Dans cet article publié sur le site PhiLab, les auteurs, professeurs ou chercheurs en Suisse, synthétisent différents points de vue portés sur les politiques fiscales en faveur des organisations d’intérêt général. Ils tentent d’expliquer pourquoi les avis sont si divergents sur le bien-fondé de ces politiques. Un débat loin d’être facile à trancher, d’autant que la philanthropie bénéficie d’une image positive et la dimension politique de ces incitations fiscales est le plus souvent ignorée.
Les auteurs commencent ainsi par rappeler que toute décision en matière fiscale détermine des choix politiques, économiques et sociaux qui renvoient à différentes conceptions de la société. Or, la question des incitations fiscales en faveur de la philanthropie est davantage traitée comme une question juridique que politique, du fait notamment d’une certaine technicité du sujet. Les partis politiques s’en emparent de ce fait assez peu et ne posent pas la question de la pertinence des incitations fiscales par rapport à d’autres outils de politique publique pour l’intérêt général.
Plusieurs points de vue se font face sur cette question, notamment en Suisse, dont cet article traite plus spécifiquement. Si les parlementaires, juristes et groupes d’intérêt sont pour une augmentation des incitations fiscales en faveur des donateurs et des organisations d’utilité publique, les autorités publiques semblent quant à elles défendre le statut quo. Une autre position est adoptée par des auteurs qui questionnent les allègements fiscaux incitatifs et en demandent la limitation.
Les critiques à l’égard de ces dispositifs sont multiples malgré le succès qu’ils connaissent par ailleurs. Parmi ces critiques, les auteurs mentionnent le « double biais ploutocratique » par lequel ce serait finalement les moins fortunés qui paieraient, à travers leurs impôts directs ou indirects, pour les choix philanthropiques des plus riches. D’autre part, certains auteurs ont montré que seulement une petite partie des dons atteint ceux qui sont dans le besoin. Enfin, l’efficience de ces incitations est difficile à évaluer et ne pourrait donc pas être attestée mais seulement supposée.

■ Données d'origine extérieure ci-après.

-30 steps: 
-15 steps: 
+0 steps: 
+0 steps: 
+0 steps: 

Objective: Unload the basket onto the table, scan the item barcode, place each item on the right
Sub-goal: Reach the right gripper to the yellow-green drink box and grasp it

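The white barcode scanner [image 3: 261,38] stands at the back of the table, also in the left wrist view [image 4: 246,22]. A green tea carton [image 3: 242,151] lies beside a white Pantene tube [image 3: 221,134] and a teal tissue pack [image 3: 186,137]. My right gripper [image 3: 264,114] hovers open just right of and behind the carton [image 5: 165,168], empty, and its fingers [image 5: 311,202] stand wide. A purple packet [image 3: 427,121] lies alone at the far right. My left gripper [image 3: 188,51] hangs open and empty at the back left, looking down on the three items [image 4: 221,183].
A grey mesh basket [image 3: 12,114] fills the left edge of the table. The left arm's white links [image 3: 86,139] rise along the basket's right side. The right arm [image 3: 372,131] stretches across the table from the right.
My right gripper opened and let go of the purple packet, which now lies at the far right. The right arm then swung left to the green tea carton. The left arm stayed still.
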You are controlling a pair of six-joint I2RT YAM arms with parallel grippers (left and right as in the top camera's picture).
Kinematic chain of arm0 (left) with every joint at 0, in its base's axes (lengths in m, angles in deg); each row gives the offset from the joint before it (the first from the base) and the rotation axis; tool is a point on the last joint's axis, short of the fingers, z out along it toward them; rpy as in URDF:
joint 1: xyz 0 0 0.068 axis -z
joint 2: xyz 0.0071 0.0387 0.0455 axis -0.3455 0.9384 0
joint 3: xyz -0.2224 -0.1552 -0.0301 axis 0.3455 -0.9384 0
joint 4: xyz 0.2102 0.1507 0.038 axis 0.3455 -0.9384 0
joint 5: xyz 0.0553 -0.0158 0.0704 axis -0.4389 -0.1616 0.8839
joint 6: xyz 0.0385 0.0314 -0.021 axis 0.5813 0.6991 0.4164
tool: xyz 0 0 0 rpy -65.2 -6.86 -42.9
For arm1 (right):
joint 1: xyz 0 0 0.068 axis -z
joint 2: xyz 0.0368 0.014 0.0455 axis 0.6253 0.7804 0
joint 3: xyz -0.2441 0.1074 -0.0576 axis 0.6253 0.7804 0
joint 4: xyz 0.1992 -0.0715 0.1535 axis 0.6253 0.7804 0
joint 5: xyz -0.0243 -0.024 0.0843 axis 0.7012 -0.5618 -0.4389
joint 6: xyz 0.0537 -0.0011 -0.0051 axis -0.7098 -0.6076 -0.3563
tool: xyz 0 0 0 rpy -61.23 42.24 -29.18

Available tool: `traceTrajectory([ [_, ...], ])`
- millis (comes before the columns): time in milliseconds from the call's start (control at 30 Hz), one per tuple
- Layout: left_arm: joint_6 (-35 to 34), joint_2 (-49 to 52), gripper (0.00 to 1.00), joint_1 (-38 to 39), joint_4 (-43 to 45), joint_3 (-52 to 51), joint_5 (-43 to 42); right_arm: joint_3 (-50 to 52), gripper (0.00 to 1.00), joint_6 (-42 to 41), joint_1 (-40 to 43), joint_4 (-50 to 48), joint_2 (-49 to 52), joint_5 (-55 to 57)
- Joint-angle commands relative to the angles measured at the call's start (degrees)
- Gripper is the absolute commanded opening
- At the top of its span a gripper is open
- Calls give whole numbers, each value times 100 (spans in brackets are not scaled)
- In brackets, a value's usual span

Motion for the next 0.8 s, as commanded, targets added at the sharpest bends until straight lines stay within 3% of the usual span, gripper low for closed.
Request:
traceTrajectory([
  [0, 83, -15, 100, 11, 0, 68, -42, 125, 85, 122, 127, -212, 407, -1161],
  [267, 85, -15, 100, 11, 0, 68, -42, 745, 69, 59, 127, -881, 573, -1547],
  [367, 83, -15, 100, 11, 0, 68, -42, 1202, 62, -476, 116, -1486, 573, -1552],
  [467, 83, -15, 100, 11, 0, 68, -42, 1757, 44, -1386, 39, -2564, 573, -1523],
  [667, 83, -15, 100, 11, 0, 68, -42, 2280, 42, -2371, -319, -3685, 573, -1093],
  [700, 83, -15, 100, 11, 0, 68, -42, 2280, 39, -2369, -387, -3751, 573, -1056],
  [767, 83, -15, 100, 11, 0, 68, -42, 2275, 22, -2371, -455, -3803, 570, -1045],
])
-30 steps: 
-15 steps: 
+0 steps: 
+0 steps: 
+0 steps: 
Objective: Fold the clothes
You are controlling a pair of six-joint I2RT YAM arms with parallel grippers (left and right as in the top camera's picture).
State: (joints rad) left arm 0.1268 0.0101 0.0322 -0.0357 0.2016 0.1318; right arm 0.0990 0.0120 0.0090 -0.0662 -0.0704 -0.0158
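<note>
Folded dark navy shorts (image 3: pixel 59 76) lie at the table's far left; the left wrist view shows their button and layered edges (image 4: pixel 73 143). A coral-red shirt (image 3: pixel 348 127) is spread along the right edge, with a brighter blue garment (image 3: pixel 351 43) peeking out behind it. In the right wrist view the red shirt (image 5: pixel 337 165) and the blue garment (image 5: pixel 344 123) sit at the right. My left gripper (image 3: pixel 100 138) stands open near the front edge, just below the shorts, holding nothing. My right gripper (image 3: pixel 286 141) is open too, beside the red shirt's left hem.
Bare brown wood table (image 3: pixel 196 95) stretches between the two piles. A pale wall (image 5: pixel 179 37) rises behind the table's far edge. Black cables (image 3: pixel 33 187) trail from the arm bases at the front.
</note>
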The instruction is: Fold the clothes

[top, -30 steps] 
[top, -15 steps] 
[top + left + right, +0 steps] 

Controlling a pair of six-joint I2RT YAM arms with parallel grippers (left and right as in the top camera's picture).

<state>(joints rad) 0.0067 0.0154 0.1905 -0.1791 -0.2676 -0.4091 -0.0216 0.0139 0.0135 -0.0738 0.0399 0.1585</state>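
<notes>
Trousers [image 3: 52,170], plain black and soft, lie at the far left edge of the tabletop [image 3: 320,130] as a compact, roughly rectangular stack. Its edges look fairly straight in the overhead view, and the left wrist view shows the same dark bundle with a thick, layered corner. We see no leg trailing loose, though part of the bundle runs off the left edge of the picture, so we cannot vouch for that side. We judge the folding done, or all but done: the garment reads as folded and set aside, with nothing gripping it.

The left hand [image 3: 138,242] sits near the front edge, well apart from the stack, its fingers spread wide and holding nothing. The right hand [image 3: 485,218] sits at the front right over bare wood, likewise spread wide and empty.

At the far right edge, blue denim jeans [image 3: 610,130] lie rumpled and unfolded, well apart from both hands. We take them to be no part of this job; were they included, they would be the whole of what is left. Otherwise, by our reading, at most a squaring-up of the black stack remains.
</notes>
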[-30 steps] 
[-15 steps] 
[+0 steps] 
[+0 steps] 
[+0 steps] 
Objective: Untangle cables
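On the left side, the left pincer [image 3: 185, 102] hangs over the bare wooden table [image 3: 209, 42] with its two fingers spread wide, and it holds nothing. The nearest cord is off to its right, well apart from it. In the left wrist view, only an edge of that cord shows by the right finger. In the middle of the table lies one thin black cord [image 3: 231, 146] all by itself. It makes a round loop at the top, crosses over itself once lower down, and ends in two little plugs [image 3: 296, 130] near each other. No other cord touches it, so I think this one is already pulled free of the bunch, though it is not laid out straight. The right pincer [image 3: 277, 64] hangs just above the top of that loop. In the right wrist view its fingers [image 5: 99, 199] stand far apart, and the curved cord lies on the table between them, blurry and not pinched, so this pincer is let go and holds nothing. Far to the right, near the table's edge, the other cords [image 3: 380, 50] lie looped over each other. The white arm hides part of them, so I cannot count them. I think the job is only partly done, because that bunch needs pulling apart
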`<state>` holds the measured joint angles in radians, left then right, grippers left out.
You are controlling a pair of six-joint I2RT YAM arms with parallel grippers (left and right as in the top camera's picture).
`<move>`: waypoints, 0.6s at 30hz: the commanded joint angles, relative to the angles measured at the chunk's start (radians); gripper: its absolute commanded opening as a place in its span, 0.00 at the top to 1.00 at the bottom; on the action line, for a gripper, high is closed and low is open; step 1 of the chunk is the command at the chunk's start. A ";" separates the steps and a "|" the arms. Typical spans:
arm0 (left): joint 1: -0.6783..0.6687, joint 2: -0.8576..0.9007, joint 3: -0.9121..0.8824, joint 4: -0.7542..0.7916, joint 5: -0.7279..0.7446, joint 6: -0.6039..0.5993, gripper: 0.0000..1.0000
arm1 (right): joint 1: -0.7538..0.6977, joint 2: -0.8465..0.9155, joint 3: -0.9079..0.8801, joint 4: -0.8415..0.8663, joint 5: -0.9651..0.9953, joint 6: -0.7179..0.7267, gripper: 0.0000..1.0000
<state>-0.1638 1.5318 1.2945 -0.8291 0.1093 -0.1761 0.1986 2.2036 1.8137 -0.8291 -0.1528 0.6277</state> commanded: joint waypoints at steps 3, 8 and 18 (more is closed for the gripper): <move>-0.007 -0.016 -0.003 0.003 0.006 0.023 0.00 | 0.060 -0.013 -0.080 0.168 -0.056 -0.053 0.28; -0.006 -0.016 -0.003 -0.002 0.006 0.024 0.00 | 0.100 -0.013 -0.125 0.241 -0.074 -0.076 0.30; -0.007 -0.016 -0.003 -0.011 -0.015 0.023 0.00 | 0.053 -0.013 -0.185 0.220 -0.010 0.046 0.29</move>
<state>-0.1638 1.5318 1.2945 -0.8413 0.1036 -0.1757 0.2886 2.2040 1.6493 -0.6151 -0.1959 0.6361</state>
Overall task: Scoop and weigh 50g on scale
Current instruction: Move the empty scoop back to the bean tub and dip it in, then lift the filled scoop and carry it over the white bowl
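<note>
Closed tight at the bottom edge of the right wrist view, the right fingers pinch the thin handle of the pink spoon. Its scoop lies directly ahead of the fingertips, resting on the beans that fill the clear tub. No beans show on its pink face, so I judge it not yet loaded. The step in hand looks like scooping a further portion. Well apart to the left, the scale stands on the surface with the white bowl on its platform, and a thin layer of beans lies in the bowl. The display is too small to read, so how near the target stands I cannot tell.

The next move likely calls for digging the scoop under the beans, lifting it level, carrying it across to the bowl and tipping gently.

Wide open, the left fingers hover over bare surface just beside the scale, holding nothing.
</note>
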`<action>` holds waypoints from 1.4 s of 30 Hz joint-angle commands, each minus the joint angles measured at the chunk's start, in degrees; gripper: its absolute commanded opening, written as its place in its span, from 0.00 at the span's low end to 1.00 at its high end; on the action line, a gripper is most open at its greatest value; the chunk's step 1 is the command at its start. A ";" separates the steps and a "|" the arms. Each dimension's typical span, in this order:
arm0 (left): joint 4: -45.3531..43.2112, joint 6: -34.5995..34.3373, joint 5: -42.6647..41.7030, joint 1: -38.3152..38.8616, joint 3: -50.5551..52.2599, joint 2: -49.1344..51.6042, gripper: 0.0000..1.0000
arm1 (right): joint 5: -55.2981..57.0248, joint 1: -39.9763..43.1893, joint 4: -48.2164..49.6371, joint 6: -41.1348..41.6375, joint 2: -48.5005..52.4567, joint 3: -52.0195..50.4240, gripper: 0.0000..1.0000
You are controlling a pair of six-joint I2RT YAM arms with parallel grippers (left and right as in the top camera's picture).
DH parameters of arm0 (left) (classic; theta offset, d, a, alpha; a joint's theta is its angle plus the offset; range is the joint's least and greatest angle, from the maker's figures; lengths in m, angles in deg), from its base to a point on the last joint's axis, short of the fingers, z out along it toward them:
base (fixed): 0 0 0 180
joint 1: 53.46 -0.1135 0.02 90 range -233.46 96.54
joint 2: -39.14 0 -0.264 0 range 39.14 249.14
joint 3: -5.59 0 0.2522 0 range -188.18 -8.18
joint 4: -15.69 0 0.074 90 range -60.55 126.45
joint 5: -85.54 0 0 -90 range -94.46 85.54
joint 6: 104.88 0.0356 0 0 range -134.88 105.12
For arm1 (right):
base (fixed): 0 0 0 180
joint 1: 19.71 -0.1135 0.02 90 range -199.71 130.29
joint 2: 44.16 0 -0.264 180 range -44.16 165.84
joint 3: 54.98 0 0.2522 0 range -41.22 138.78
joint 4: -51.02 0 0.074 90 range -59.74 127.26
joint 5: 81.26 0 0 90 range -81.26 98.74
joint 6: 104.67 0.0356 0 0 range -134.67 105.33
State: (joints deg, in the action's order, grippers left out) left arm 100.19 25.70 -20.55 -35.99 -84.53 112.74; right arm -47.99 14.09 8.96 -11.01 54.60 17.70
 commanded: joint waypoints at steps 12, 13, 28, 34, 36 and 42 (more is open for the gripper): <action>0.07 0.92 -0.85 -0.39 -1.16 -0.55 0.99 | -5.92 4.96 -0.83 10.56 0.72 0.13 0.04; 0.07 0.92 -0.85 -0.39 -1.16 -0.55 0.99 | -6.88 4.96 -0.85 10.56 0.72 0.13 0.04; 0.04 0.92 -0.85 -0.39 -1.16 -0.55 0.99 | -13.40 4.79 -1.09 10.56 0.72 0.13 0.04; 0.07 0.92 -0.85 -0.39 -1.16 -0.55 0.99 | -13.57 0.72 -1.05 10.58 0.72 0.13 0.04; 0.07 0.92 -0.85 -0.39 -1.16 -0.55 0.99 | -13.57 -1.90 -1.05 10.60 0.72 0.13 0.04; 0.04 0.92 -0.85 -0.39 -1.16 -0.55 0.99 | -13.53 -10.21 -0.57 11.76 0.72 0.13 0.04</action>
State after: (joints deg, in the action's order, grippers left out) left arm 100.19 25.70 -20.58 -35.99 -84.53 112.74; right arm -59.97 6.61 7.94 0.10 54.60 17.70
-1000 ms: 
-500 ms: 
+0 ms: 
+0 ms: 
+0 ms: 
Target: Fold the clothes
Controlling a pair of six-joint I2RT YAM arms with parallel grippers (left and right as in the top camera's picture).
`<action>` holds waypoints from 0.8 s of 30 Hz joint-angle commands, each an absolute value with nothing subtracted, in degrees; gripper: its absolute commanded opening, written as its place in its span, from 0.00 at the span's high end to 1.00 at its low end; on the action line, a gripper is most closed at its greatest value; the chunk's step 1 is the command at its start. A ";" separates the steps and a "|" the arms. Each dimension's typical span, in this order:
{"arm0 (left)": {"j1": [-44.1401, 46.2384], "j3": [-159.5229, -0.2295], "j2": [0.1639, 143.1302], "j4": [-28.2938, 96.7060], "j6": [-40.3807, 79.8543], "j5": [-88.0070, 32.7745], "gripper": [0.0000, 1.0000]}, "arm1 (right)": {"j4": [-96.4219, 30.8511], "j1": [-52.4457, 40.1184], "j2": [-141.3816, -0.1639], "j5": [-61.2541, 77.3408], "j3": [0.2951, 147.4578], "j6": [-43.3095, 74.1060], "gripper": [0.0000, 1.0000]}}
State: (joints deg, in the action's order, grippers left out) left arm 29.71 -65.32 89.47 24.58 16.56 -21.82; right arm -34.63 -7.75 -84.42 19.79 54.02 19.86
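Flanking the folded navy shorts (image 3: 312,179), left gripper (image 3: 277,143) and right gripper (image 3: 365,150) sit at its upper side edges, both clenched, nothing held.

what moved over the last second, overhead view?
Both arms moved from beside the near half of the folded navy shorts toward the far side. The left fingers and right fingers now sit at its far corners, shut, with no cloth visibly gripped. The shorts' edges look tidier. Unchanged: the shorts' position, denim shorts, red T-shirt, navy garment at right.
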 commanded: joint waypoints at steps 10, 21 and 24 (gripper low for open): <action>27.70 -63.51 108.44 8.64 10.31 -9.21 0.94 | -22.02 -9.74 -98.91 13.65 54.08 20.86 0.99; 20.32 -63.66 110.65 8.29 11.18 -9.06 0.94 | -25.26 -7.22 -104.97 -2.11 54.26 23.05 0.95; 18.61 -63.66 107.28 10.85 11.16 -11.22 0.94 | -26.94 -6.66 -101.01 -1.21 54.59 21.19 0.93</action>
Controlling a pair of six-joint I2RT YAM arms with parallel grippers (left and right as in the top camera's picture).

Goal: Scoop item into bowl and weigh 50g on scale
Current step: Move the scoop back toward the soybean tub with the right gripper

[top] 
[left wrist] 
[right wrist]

Différentes réformes de la déductibilité des dons sont proposées par des économistes, politistes et philosophes afin d’aller vers plus de justice fiscale. L’objectif de ces réformes serait de supprimer les inégalités liées aux déductions fiscales. Une des solutions proposées est le crédit d’impôt à taux unique et pour des montants plafonnés, crédit qui pourrait être lui-même imposable. Une autre proposition, notamment faite par Julia Cagé (lire notre article sur son ouvrage), est de remplacer le système des déductions fiscales actuel par un système où chaque citoyen pourrait choisir, dans sa déclaration d’impôts, l’organisation à laquelle il veut allouer une somme qui serait la même pour tous.
Pour conclure, les auteurs pointent le fait que la charge morale et émotionnelle portée par les concepts de charité et de philanthropie fausse le débat sur le sujet. Il est difficile en effet de s’opposer à un phénomène connoté aussi positivement. Ils en appellent à un travail de mise en évidence de la dimension politique de la philanthropie et à une réflexion sur les injustices liées à ces incitations fiscales et à leur bien-fondé.